The Value of Supply Chain Value Mapping

August 16, 2010
Michael Cannizzo, Director of Customer Solutions, UPS

Recently, my 8-year-old daughter went to her primary care physician for her annual "wellness checkup." If you are a parent, you realize the importance of frequently taking your children to the doctor to check their health. The fundamentals of this proactive approach hold true in the world of commerce as well.

Industries, corporations, and personal businesses alike should perform advanced screenings of the components that drive the "health" of their business model. Supply chain value mapping allows corporations to analyze processes from origin sourcing to end-user consumption. Business elements are poked, probed, analyzed, diagnosed, and maximized for unparalleled performance. The goal is simple: produce the highest quality goods or services at the lowest cost and differentiate the business model through customer satisfaction.

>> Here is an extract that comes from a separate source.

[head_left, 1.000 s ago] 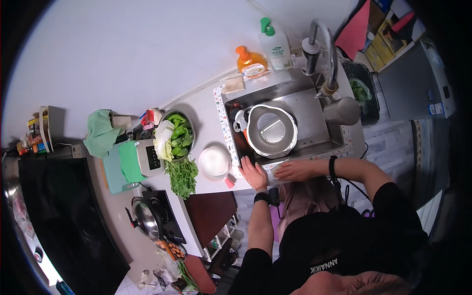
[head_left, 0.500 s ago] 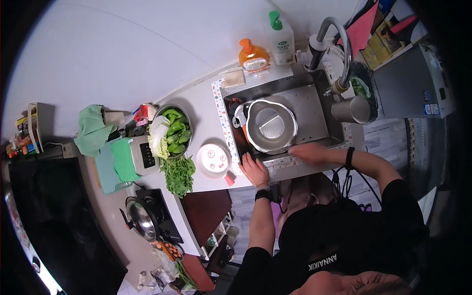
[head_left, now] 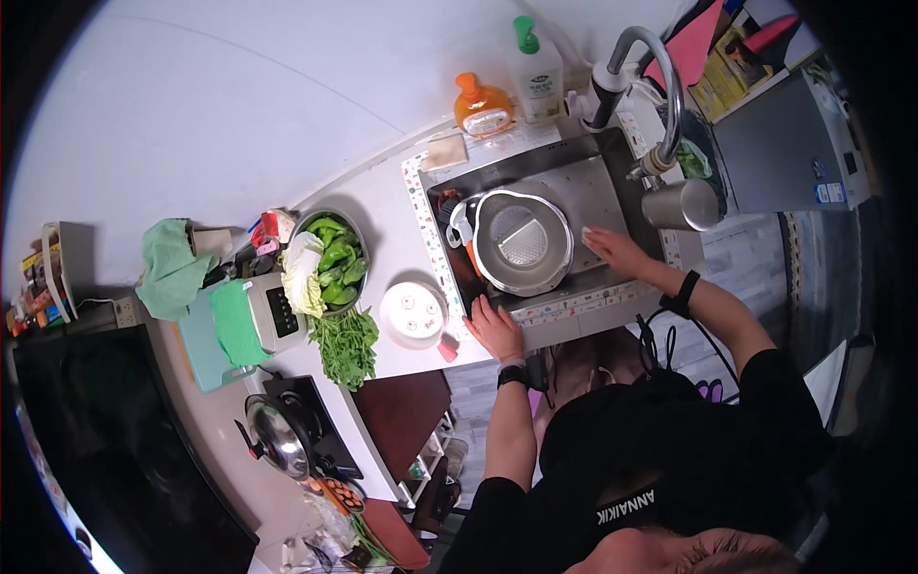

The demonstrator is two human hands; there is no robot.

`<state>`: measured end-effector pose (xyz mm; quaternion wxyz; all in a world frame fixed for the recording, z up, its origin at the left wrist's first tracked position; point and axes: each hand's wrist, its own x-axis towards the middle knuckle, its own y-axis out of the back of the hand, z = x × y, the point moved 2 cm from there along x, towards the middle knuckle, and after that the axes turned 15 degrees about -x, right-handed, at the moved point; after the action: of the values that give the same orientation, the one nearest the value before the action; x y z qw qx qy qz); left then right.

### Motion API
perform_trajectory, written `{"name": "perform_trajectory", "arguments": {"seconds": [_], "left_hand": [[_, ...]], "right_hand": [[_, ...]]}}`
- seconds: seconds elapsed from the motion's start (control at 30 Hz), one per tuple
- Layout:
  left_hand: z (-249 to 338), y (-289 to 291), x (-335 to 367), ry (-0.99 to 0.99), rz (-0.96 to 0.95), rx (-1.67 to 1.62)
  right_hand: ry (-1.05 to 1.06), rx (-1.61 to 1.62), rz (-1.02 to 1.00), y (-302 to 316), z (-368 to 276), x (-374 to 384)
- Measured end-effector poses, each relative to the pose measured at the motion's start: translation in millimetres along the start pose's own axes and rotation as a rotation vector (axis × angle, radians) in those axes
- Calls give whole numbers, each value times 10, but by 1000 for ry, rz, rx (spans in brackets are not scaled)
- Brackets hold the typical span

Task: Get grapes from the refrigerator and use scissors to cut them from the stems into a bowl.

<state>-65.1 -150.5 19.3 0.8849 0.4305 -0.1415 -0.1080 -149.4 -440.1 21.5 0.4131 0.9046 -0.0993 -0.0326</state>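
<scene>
My left hand (head_left: 493,329) rests flat on the sink's front left corner, fingers spread and holding nothing. Over the right part of the steel sink (head_left: 612,167), my right hand (head_left: 617,252) is stretched out, palm down, just right of the pot. A small pale spot shows at its fingertips; I cannot tell what it is. Between my hands, the round metal pot (head_left: 521,278) sits in the sink with a perforated strainer (head_left: 524,241) inside. White and orange utensil parts (head_left: 460,228) stick out along the pot's left side.
The faucet (head_left: 672,86) arches over the sink's right side, beside a metal cup (head_left: 681,205). Orange (head_left: 484,108) and white (head_left: 537,86) pump bottles stand behind. Leftward are a small white pan (head_left: 411,314), a bowl of green peppers (head_left: 340,258), cabbage (head_left: 303,271) and leafy greens (head_left: 344,346).
My right hand has moved from the sink's front edge to farther over the basin, right of the pot. My left hand keeps its place. The whole view has shifted slightly.
</scene>
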Motion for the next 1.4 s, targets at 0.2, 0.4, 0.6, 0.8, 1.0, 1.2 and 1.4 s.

A supply chain value mapping analysis is somewhat dependent on the business model, but it commonly encompasses an analysis of manufacturing; origin sourcing; vendor compliance and standardization; transportation; and the financials that maximize economic profitability (i.e., capital and fixed asset utilization, day sales outstanding, days of inventory on hand, and the cash-to-cash conversion cycle). In short, every critical business function and process should be analyzed.

There are two critical components of the value mapping process: 1) The whiteboard sessions required to talk through every component of the supply chain and begin to visualize how one process impacts another, and 2) The involvement of executive decision makers within the organization.

The whiteboard session is a baseline of the company's vital signs.  "Visualization brings a deep understanding and major breakthroughs in productivity and other performance," according to the authors of Value Stream & Process Mapping.  "It leads to consensus on systemic problems and remedies. While finished charts communicate information about a situation, the real value is the mapping itself. This is where insights grow, paradigms shift and consensus builds."

The whiteboard session should include cross-functional participation from key business units. Think of it in terms of a family doctor. The every day practitioner doesn't have the skill-set to perform all medical treatments on their patients. That's why doctors bring in specialists, and the same goes for a company's supply chain.   Whiteboard value mapping participants should include high-level executives that understand the business model and can influence change. During the whiteboard session, a project manager is assigned and acts as the "lead surgeon" that will set the agenda, define deliverables, coordinate timelines and oversee the process to completion. Other participatory executives should include:

Finance - Finance will baseline key financial data that drives shareholder wealth and value. Changes to a supply chain should positively impact the cost of goods sold, purchases outstanding, day sales outstanding, inventory turnover and operating ratio, and ultimately a company's economic profitability. Our corporate patient can't survive without a thriving heartbeat of strong financials. 

Procurement - Procurement will have an impact on origin sourcing, purchasing, and contractual terms of corporate agreements. In short, their insight and participation is priceless. The value mapping session may, for instance, demonstrate a reduction in transportation cost if product is sourced from Asia as opposed to the current European model. Procurement personnel will have to determine the feasibility of a supplier change and the cost-to-value impact. 

Information and technology services - The value of the flow of information impacts every component of the supply chain and connectivity to the various channels of communication must be explored. For instance, one may be able to reduce their day payable outstanding by providing proactive ship notification and delivery confirmation to their end consumer. Getting paid faster is good because it impacts one's working capital. After all, you'd rather have money sitting in your company's account earning interest or investing in research and development than waiting to get paid. 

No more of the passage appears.